DATA EXCERPT Block Start

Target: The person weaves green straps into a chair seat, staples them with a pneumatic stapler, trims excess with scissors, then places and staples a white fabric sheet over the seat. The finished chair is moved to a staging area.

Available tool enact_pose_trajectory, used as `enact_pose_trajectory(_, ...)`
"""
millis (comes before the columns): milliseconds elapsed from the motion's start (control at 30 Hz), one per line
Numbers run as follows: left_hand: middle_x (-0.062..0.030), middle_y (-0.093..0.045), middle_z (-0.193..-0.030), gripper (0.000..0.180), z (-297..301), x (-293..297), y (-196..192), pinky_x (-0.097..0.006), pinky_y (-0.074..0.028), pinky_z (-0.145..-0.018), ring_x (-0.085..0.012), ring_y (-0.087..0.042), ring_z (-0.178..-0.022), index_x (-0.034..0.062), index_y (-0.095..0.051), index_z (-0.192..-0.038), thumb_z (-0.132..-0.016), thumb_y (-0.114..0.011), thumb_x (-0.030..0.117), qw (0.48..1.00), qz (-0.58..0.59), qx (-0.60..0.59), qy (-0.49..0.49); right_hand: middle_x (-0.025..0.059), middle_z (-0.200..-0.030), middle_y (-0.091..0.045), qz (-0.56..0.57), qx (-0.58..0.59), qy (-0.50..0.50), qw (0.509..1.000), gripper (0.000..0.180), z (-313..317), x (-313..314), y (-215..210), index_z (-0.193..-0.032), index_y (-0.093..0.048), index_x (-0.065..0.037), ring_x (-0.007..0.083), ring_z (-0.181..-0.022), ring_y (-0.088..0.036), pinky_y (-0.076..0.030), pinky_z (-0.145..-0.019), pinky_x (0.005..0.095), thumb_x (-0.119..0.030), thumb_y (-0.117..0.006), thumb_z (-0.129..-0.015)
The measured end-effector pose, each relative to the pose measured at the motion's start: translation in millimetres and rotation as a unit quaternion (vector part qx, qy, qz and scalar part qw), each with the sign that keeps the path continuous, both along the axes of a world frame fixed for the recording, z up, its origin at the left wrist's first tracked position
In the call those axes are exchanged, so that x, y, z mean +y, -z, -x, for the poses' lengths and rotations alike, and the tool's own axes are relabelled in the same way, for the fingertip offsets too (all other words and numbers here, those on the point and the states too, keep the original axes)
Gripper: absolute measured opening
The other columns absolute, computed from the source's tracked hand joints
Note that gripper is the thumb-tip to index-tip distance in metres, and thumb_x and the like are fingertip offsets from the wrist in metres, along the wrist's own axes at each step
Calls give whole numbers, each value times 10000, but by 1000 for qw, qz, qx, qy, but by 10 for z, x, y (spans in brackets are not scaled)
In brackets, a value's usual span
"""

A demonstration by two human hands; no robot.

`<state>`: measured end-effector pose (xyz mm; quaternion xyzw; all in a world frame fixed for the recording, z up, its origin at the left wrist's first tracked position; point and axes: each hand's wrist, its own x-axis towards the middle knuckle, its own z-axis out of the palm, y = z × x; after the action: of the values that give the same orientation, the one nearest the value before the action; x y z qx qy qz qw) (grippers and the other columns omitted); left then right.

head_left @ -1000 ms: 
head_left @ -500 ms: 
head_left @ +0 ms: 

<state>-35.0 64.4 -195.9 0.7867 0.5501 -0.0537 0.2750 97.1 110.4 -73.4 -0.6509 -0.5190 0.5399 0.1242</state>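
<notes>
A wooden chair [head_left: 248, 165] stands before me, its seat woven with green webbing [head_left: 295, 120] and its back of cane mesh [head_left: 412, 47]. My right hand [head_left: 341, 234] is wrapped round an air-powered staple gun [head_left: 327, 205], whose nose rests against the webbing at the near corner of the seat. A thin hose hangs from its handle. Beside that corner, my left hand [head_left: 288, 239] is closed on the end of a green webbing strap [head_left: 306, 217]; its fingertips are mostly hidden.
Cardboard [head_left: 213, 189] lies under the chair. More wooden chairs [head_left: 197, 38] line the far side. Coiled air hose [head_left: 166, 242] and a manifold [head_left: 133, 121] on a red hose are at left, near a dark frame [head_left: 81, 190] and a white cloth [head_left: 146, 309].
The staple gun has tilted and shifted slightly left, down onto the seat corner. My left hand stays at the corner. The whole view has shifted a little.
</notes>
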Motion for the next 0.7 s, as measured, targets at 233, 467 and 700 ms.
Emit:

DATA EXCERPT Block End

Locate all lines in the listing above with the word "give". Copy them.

### THE ANSWER
Calls give whole numbers, each value times 10000, but by 1000 for qw, qz, qx, qy, but by 10 for z, x, y (spans in brackets are not scaled)
`<state>`: measured end-effector pose (xyz mm; quaternion xyzw; all in a world frame fixed for the recording, z up, its origin at the left wrist's first tracked position; point and axes: each hand's wrist, its own x-axis towards the middle knuckle, its own z-axis out of the palm, y = z × x; after the action: of the values that give the same orientation, the one nearest the value before the action; x y z qx qy qz qw) (grippers and the other columns omitted); left then right.

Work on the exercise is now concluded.